Observability is the infrastructure that lets you reconstruct the full causal chain from first principles, without modifying any code after the incident occurs.

The Three Pillars: How They Interlock

Metrics are aggregations over time. They answer: “Is the system behaving normally?” They are cheap to store (a single value per interval), fast to query, and excellent for alerting. But they lose detail in aggregation — a 95th percentile latency of 200ms tells you that something is slow, not which request or why.

Logs are the narrative of individual events. They answer: “What happened during this specific operation?” Structured logs (JSON, not plaintext) are queryable: filter status=500 and service=checkout and user_id=42. The cost is high: logs at high throughput are expensive to ship, store, and query.

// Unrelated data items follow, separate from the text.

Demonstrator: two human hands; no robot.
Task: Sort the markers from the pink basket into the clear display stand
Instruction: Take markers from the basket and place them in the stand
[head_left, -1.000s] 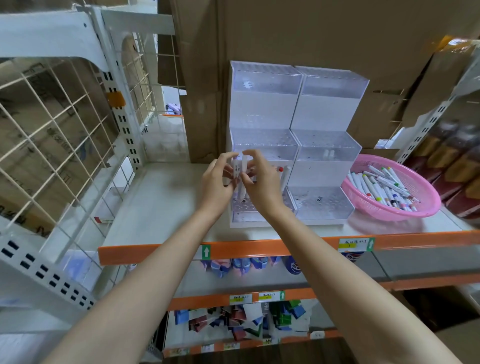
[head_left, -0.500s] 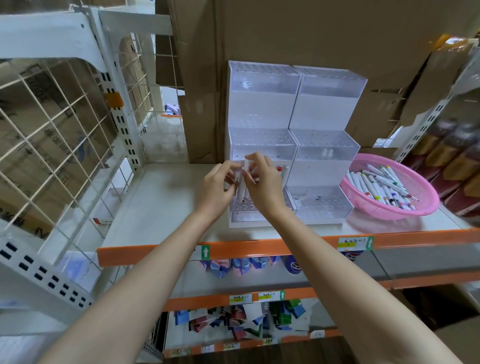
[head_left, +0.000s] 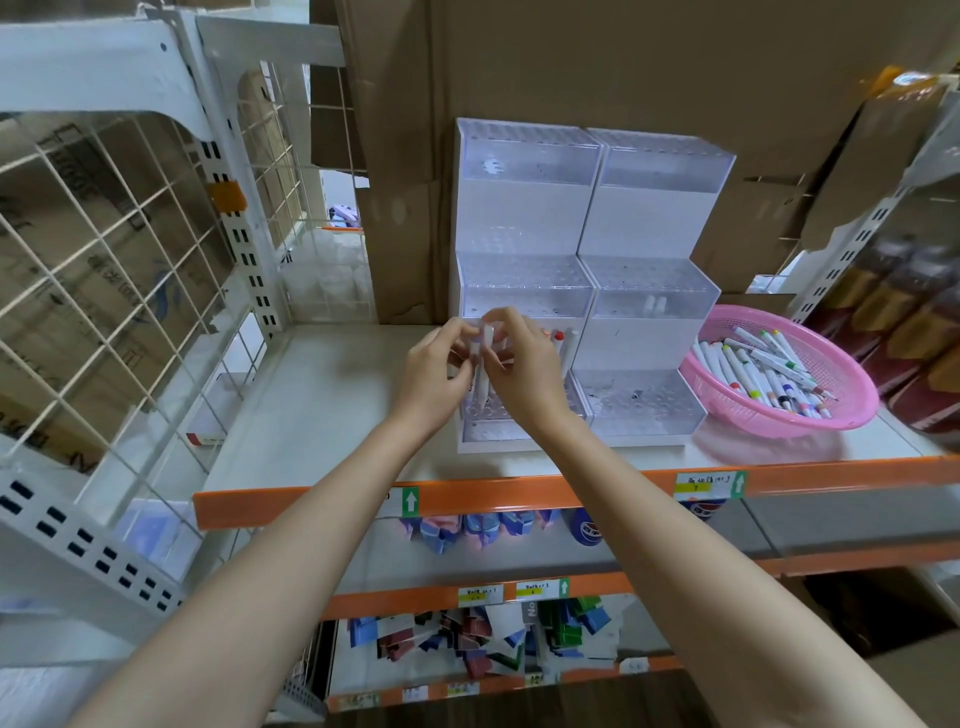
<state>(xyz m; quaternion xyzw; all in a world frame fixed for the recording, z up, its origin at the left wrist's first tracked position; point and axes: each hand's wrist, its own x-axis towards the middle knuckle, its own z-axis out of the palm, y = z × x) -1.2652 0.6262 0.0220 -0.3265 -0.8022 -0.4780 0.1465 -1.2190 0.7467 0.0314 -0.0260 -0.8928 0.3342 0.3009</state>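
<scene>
Shelf (head_left: 332, 415), front edge: little changed over the last second. My left hand (head_left: 434, 379) and right hand (head_left: 524, 369) both pinched one white marker (head_left: 484, 374), now tip-down over the clear display stand (head_left: 524, 208)'s lowest left tier. Not seated yet, I'd judge. Most markers lay in the pink basket (head_left: 852, 410) at the shelf's right end.

A white shelf (head_left: 322, 405) is fronted by an orange edge (head_left: 519, 493), on which a yellow label (head_left: 709, 484) with a green arrow is stuck. A wire grid panel (head_left: 104, 249) is mounted at the left, and an orange tab (head_left: 227, 196) is fixed to its perforated upright. Cardboard boxes (head_left: 571, 67) are stacked behind. Coloured packets (head_left: 478, 642) are heaped on a lower shelf (their print cannot be read). Dark wrapped bottles (head_left: 893, 312) are seen at the right.
</scene>
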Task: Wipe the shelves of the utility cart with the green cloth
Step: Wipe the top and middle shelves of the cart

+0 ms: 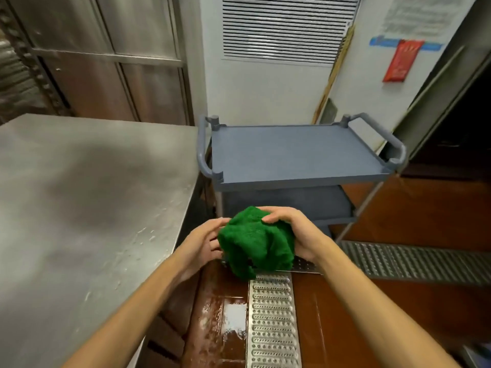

Traces are the distributed call graph of a single request. They answer: “Why did this specific request take 3.2 seconds?” A trace contains spans — one per service, database query, or external call — connected by propagated context headers. A waterfall of spans reveals exactly where time was spent.

The interlock is the key insight: traces link to logs, logs contain trace IDs, and metrics alert you to look. An alert fires on P99 latency. You find the slow traces. Within each span you drill into structured logs. This is the debugging workflow that distributed systems require.

OpenTelemetry: The Standard Worth Adopting

Before OpenTelemetry, every vendor had its own SDK. Switching from Datadog to Honeycomb meant re-instrumenting your entire codebase. OTel solves this with a vendor-neutral instrumentation API and SDK, plus the OTel Collector — a proxy that receives telemetry and routes it to any backend.

Instrument once. Route everywhere.

import (
    "go.opentelemetry.io/otel"
    "go.opentelemetry.io/otel/trace"
)

func ProcessOrder(ctx context.Context, orderID string) error {
    tracer := otel.Tracer("checkout-service")
    ctx, span := tracer.Start(ctx, "ProcessOrder")
    defer span.End()

    span.SetAttributes(
        attribute.String("order.id", orderID),
        attribute.String("service.version", version.String()),
    )

    if err := validateInventory(ctx, orderID); err != nil {
        span.RecordError(err)
        span.SetStatus(codes.Error, err.Error())
        return err
    }

    return chargeCustomer(ctx, orderID)
}

The propagated context automatically carries the trace ID into validateInventory and chargeCustomer, creating child spans without any additional instrumentation in those functions.

Structured Logging: The Minimum Viable Investment

If you are starting from zero, structured logging is the highest-leverage first investment. Replace all fmt.Println("user logged in") calls with:

logger.Info("user_login",
    slog.String("user_id", userID),
    slog.String("ip", remoteAddr),
    slog.String("trace_id", span.SpanContext().TraceID().String()),
    slog.Duration("auth_duration", time.Since(start)),
)

Every log line should include:

• A stable event name (not a human sentence — a machine-readable key)
• Contextual identifiers (user ID, request ID, trace ID)
• Quantitative values (durations, counts, sizes) — not narrative strings

With this, your logs become a queryable database. Correlating all events for a single user across 30 minutes of logs becomes a filter user_id="abc123", not a grep through gigabytes of text.

SLOs: Observability with Stakes

Metrics only matter when they are tied to commitments. Service Level Objectives (SLOs) define what “good” means for your service:

• 99.9% of requests complete in under 200ms
• Error rate below 0.1% over a rolling 30-day window

The error budget is the gap between perfect and your SLO: for 99.9% availability, you have 43.8 minutes of downtime per month to spend. When you burn through your error budget, you stop shipping features and focus on reliability. When the budget is healthy, you ship.

This is the discipline that ties observability to business outcomes. The metrics matter because they measure against a promise.

Conclusion

Observability is infrastructure. It requires upfront investment in instrumentation, a collector pipeline, and a storage backend. Teams that skip this investment pay for it during every production incident — groping in the dark with logs that contain no context, no trace IDs, no structured fields. Deploy observability first, before you need it. By the time you need it, it is already too late to build it.